En prévision de l’Aïd El-Adha: Les moutons débarqueront fin mai
Un million de têtes de bétail seront importées d’ici fin mai prochain en Algérie. Cette opération d’envergure, décidée par le Président Tebboune, vise à soulager le pouvoir d’achat des ménages en garantissant des prix accessibles et un approvisionnement suffisant à l’approche de l’Aïd El-Adha.
Dans ce cadre, le secrétaire général du ministère des Transports, Djamel Eddine Abdelghani Dridi, vient d’annoncer, lors d’une visite au port de Djen Djen, la mise en place d’une logistique renforcée pour une réception efficace de ces moutons qui seront importés. Il a ainsi révélé qu’un million de têtes de sacrifice de l’Aïd El-Adha seront reçues d’ici la fin de mai 2025 avant d’être distribués dans les différentes wilayas du pays.
Dridi a également affirmé que des instructions ont été données aux différents responsables du port pour prendre toutes les mesures nécessaires afin d’assurer la réception des sacrifices de l’Aïd El-Adha. Les équipes portuaires et douanières sont désormais mobilisées pour accélérer les procédures dès l’arrivée des premiers navires. A ce titre, des espaces de quarantaine et des circuits vétérinaires dédiés ont été aménagés au port de Djen Djen pour éviter tout risque sanitaire.
L’importation par l’Algérie de moutons en prévision de l’Adha a été décidée par le président Tebboune qui a donné son accord à cette opération au cours d’une récente réunion du conseil des ministres. Tebboune a ordonné l’exemption de l’opération de « toutes taxes et impôts » afin de faire en sorte que les prix des moutons importés soient « à la portée des citoyens ».

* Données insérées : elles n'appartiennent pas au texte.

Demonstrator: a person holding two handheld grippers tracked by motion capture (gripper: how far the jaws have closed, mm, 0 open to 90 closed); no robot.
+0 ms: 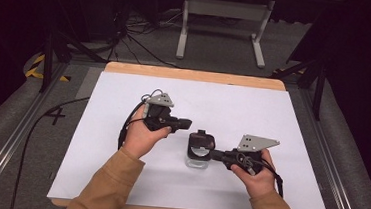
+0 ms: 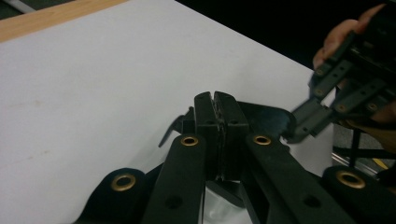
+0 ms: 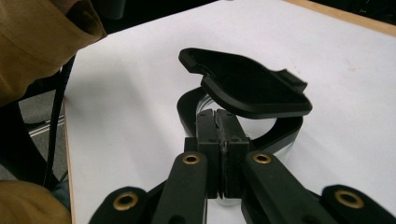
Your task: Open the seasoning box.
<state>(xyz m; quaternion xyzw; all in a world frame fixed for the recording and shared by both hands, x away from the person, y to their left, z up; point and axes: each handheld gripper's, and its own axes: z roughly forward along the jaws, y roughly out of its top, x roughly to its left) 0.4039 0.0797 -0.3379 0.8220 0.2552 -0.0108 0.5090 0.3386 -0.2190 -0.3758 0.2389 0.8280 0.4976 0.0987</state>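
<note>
Right gripper is sitting closed, jaws pressed together right at the rim of the clear container, whose black flip lid is standing half open just ahead. Left gripper, also closed, is hanging up-left of it, slightly farther off.

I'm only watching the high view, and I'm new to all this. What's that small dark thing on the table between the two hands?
Observer: The right gripper view shows a clear container with a black rim. Its hinged black lid is flipped up, open.
Operator: Is the right-hand tool pinching it?
Observer: The right gripper has its jaws shut flat together with nothing between them, and the tips are right at the rim.
Operator: And the other tool?
Observer: In the left gripper view, the left gripper has its jaws shut too, and empty, with the lid just beyond them.
</note>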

Par ailleurs, les offres de trois pays, répondant aux exigences du cahier des charges de l’Algérie, ont été acceptées. Tebboune avait indiqué au cours de sa rencontre périodique avec des médias algériens qu’une partie des ovins sera importée d’Espagne. Ce choix s’explique par la réputation des élevages espagnols, reconnus pour leur conformité aux normes sanitaires internationales.
L’Aïd El-Adha représente un moment clé du calendrier musulman, durant lequel des millions de familles algériennes acquièrent un mouton pour accomplir le rite sacrificiel. Cependant, ces dernières années, la demande excédait souvent l’offre locale, entraînant une inflation des prix et des tensions sur les marchés. En 2024, le prix moyen d’un mouton avait atteint des sommets, dépassant souvent les 100 000 dinars, un montant prohibitif pour de nombreux ménages. Lors de sa dernière rencontre avec la presse nationale, le chef de l’État a trouvé « indécent » le prix atteint en Algérie. « On ne doit pas vendre un mouton à 17 millions de centimes alors que l’Algérie recèle une grande richesse animale, notamment ovine, a-t-il dénoncé. Il a alors annoncé que des « lois draconiennes » seront promulguées pour « réprimer toutes les pratiques visant à porter atteinte à la richesse animale et à la sécurité alimentaire, notamment l’abattage d’agnelles ». L’importation massive de bétail, combinée à l’exonération fiscale, devrait ainsi stabiliser le marché. Les experts estiment que cette mesure sociale pourrait réduire les coûts par rapport aux années précédentes.